With a background in the arts, having originally been a painter, Jenkins says she expected to be exhausted by the business of blockbusters by this point in her career and ready for a return to small filmmaking. On the contrary, she finds herself feeling “very comfortable here at the moment”.
“It’s a great thing to actually be supported, to know that your movie will make it onto the screen and that you can still do something pretty personal to yourself if you’re doing the right project with the right people backing you,” she says.

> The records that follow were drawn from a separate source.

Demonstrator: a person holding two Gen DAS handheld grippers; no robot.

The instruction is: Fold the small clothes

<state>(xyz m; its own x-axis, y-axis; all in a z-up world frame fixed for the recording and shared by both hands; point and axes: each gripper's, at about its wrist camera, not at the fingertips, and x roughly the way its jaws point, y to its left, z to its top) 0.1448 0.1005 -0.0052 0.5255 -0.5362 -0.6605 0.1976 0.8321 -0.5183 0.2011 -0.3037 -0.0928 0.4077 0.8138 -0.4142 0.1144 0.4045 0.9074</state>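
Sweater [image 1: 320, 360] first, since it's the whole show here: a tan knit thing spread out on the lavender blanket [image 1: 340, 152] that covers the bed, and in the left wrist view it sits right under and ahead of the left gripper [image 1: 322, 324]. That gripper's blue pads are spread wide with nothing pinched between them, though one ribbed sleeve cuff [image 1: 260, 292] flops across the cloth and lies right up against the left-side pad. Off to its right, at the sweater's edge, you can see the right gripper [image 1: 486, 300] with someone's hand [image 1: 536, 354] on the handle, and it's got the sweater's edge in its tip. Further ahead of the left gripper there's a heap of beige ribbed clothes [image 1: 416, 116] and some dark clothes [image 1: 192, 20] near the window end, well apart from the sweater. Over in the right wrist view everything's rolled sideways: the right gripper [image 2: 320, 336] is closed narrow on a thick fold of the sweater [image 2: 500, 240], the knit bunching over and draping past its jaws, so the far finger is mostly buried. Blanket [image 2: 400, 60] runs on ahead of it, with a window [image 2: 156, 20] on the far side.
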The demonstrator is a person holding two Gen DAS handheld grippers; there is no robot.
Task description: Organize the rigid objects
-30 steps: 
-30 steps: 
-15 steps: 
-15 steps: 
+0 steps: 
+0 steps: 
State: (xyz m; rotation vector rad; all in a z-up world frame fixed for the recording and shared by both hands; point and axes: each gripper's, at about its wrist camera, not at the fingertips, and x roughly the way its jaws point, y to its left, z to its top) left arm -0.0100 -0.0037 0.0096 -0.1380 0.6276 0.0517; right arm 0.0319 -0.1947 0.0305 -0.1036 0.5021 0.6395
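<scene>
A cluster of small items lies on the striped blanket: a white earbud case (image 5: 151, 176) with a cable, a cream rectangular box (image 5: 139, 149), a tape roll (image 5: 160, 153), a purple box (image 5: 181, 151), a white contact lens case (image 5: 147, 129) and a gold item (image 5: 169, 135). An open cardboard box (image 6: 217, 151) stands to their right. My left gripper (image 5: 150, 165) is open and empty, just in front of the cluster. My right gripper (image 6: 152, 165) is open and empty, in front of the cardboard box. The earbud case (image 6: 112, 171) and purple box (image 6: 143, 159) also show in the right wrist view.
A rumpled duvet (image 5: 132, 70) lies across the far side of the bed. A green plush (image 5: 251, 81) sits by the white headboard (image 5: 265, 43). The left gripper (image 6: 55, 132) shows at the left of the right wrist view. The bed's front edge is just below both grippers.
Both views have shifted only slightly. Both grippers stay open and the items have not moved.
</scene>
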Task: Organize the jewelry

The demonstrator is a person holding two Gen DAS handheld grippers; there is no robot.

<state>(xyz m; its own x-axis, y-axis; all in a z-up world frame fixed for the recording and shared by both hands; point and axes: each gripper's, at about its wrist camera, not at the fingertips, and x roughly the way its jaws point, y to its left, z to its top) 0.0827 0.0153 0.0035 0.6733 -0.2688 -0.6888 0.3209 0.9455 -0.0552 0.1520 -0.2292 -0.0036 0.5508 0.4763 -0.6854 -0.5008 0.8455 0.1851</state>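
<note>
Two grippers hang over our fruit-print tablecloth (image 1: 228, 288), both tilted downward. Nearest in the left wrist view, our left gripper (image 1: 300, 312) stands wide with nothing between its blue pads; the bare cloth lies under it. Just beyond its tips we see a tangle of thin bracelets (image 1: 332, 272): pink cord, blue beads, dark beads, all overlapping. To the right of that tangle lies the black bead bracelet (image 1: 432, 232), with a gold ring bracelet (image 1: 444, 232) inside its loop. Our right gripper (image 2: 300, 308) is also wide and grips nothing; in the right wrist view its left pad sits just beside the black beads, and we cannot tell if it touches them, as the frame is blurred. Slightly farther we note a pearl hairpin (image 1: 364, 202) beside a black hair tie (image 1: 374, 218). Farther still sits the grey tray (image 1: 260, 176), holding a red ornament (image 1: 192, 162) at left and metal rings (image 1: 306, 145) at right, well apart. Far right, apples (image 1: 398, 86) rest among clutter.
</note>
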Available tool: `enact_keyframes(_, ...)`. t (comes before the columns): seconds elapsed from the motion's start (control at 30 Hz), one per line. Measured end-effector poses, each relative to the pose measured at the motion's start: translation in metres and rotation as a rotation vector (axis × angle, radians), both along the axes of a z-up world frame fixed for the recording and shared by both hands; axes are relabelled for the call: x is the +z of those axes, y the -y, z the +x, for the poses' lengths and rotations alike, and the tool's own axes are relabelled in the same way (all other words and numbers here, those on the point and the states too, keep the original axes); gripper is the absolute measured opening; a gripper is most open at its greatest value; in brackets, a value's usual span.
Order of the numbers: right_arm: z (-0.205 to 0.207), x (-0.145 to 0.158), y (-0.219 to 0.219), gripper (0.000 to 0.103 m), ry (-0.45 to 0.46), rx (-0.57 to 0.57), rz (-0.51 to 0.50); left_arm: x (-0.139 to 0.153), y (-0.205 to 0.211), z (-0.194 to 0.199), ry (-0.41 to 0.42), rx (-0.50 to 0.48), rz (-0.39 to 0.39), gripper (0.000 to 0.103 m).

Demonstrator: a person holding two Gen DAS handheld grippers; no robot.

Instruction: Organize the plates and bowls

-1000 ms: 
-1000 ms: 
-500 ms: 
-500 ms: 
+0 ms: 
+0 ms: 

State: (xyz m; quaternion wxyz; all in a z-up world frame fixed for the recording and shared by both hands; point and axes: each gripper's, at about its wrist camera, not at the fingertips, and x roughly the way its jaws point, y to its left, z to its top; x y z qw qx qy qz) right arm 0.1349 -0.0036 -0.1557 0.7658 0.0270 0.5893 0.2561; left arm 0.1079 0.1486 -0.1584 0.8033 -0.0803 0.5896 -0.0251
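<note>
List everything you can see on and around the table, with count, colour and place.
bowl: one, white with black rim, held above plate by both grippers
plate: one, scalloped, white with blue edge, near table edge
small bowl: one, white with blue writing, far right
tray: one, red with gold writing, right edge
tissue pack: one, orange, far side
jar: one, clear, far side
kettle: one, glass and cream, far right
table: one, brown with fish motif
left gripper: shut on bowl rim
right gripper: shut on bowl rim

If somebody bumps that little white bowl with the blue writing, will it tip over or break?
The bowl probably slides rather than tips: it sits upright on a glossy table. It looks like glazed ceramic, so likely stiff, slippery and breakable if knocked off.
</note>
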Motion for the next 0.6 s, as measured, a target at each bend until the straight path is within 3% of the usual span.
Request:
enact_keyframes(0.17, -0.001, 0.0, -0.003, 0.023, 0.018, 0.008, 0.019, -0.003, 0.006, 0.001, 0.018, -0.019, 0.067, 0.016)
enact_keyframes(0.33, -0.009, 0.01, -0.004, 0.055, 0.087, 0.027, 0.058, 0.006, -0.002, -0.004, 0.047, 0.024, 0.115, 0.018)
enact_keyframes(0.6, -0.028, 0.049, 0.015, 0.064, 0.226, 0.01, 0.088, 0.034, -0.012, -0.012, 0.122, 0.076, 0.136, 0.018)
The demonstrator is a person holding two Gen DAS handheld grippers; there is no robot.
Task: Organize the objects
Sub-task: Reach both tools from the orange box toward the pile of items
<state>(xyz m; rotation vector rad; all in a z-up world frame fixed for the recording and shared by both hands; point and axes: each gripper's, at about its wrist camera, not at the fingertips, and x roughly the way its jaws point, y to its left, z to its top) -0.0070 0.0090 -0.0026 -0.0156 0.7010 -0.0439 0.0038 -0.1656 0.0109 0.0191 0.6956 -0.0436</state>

There is a small list of specific things that she still hopes to do within her movie-making career, but she says she finds herself constantly surprised by the projects she is offered and that excite her. Rather than the year off she had planned for 2020, she is currently working on three movies (including a new Star Wars title called Rogue Squadron and the third instalment of Wonder Woman) and a TV show. “So I’m not doing a very good job of not working!” she laughs. “But it’s because all those things are exciting. With Wonder Woman, there’s still a chapter of her that I haven’t been able to explore yet, and I’m excited to do that.”
With what she describes as a “compulsive” commitment to work, how does she find time for peace and quiet? “I really don’t, and that is unfortunate,” she groans, jokingly. “I think there are those years, probably for parents of young children – Gal [Gadot] and I talk about it all the time – where we’re either working or we’re trying to make up for not being around.”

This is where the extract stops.